In an embodiment, the controller 202 may monitor one or more blend operations simultaneously. In other words, two or more blend operations may occur at the same, the substantially same, or over-lapping time intervals Each of the two or more blend operations may include different sets of tanks and corresponding equipment, devices, and/or components.



FIG. 4 is a flow diagram, such as implemented in a controller, of a method for managing a multi-component in-line mixing system according to an embodiment of the disclosure. according to an embodiment of the disclosure. The method 400 is detailed with reference to the controller 202 and in-line mixing system 200 of FIG. 2. Unless otherwise specified, the actions of method 400 may be completed within the controller 202, for example, but it also may be implemented in other systems and/or computing devices as will be understood by those skilled in the art. Specifically, method 400 may be included in one or more programs, protocols, or instructions loaded into the memory 206 of the controller 202 and executed on the processor 204 or one or more processors of the controller 202. The order in which the operations are described is not intended to be construed as a limitation, and any number of the described blocks may be combined in any order and/or in parallel to implement the methods.

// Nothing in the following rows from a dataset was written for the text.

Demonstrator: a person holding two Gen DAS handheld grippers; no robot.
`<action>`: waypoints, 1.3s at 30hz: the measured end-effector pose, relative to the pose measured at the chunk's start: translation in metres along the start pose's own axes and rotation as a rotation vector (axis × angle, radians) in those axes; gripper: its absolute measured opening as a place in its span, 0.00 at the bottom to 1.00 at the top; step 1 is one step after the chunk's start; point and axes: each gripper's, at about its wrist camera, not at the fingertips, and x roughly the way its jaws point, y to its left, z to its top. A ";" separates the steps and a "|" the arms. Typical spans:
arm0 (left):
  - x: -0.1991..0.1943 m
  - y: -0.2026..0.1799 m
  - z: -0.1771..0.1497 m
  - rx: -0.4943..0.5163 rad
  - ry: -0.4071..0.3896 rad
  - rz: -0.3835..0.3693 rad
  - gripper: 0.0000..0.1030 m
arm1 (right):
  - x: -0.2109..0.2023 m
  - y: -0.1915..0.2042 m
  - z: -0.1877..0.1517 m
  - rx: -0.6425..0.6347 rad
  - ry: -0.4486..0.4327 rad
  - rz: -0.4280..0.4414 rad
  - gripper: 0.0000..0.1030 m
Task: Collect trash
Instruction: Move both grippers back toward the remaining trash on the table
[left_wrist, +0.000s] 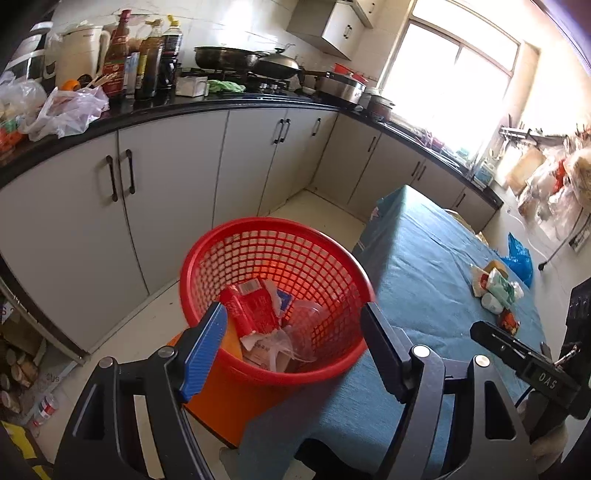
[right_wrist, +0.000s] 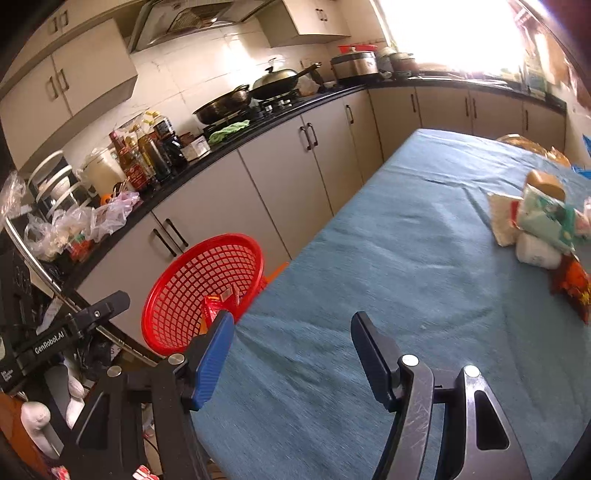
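Observation:
A red mesh basket (left_wrist: 258, 243) stands beside the blue-covered table (left_wrist: 424, 258) and holds a red carton (left_wrist: 251, 310) and clear plastic wrap. My left gripper (left_wrist: 295, 347) is open and empty just above the basket's near rim. A pile of trash (left_wrist: 495, 288) lies on the table's far right: a green-white packet, a white cup, a red wrapper. In the right wrist view my right gripper (right_wrist: 295, 354) is open and empty over the table's near part, with the basket (right_wrist: 184, 295) to its left and the trash pile (right_wrist: 543, 229) ahead at right.
A black kitchen counter (left_wrist: 192, 105) with grey cabinets runs along the left and back, crowded with bottles, bags and pans. An orange stool (left_wrist: 221, 398) is under the basket. A blue plastic bag (left_wrist: 521, 258) lies past the table. Clutter fills the floor at left.

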 end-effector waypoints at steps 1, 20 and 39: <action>0.001 -0.005 -0.001 0.011 0.009 -0.010 0.73 | -0.005 -0.005 -0.001 0.004 -0.004 -0.011 0.69; 0.041 -0.135 -0.033 0.114 0.146 -0.219 0.80 | -0.120 -0.182 -0.044 0.223 -0.034 -0.346 0.69; 0.101 -0.218 -0.035 0.210 0.230 -0.236 0.80 | -0.029 -0.242 0.097 0.220 -0.059 -0.271 0.56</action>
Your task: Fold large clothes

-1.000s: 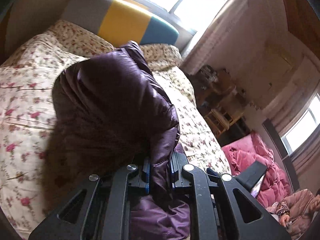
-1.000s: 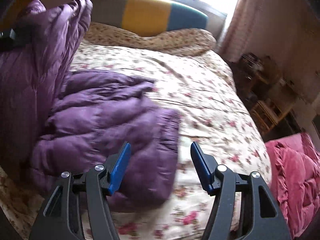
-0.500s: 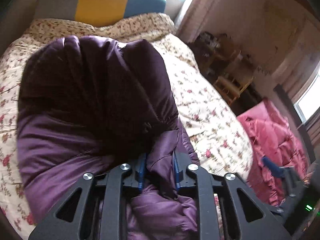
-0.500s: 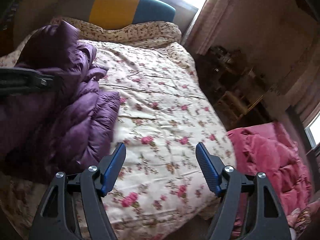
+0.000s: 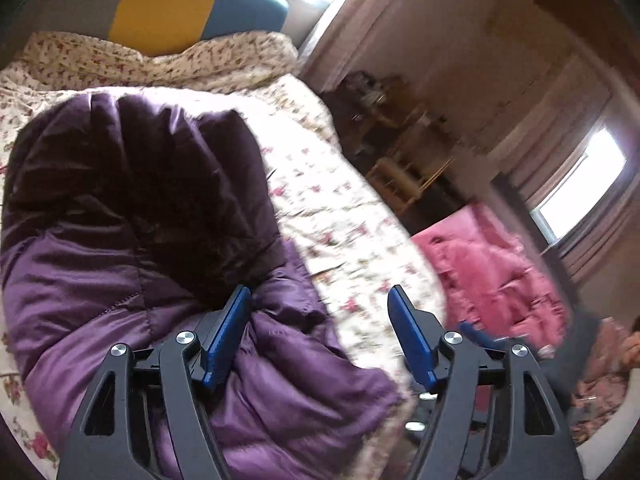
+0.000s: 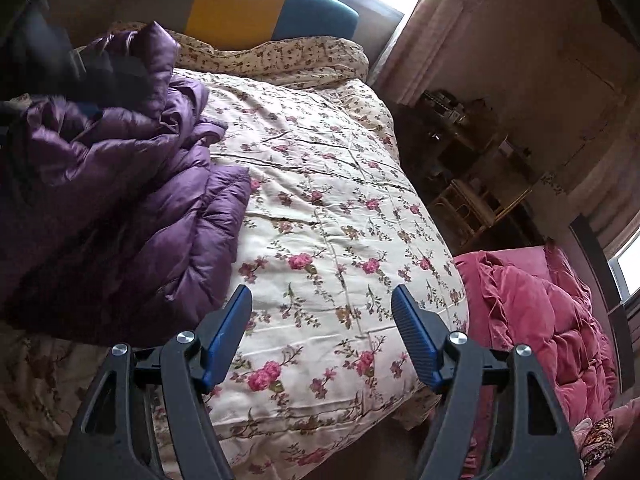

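Fingers on the left gripper (image 5: pixel 318 300) are opening off the purple puffer jacket (image 5: pixel 132 216), now lying bunched under and left of them on the floral bedspread (image 5: pixel 340 216), right gripper (image 6: pixel 322 300) hanging released over bare quilt; light, squashy, slippery shell, so I'm favouring a hem grab.

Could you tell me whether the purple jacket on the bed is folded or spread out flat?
Folded, roughly: the purple jacket lies bunched in stacked puffy layers on the floral quilt, not spread flat.
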Demonstrator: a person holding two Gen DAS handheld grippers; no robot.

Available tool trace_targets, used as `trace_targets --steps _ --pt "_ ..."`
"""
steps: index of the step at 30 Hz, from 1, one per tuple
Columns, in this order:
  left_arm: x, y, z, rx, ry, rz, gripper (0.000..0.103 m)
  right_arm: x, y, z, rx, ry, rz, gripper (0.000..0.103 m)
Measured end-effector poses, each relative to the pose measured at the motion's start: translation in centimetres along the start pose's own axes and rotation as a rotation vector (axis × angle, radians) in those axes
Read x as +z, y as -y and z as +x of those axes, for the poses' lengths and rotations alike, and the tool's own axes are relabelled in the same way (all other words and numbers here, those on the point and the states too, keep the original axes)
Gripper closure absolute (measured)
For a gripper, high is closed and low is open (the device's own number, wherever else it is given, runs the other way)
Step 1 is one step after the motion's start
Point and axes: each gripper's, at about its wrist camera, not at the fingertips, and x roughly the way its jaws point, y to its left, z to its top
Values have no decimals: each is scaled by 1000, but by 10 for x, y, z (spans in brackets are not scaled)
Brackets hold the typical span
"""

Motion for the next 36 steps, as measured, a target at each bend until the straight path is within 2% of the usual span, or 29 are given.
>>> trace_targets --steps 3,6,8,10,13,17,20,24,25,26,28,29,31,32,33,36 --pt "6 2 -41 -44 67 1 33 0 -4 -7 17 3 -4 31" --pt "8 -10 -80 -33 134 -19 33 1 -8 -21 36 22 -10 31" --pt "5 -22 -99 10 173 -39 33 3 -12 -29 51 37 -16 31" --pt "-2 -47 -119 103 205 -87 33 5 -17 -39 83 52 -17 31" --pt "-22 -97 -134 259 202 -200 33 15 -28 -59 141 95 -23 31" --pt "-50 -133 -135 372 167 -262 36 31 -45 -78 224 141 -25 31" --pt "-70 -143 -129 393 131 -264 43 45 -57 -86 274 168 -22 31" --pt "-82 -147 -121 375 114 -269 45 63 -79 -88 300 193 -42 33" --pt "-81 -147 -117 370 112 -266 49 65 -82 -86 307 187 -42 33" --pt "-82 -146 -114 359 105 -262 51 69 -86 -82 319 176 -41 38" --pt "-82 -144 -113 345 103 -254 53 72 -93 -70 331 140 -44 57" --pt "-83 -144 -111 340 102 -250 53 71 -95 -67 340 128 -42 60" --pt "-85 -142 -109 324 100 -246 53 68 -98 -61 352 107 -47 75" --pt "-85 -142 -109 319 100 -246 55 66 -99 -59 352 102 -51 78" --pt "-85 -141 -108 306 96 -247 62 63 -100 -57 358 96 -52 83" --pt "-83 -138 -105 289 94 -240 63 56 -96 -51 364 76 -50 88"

At block 402, the controller 202 may receive blend parameters. The controller 202 may receive the blend parameters, for example, from a user interface 216 or from a received blend specification or document. The blend parameters may include data such as type and amount of fluids to be blended or mixed, length of the blend operation, a pre-selected or desired blend ratio, and/or other data related to a blend operation. In another embodiment, prior to or during reception of the blend parameters, the controller 202 may receive a BEP for a pump to be utilized in the blend operation. The BEP may be a constant for the pump. In an embodiment, the BEP may change over time and, thus, may be updated periodically. Pump events, such as wear, maintenance, repair, cavitation, prolonged use, and/or other negative events may affect or alter the BEP of a pump. As such, the controller 202 may determine an updated BEP or receive an updated BEP periodically.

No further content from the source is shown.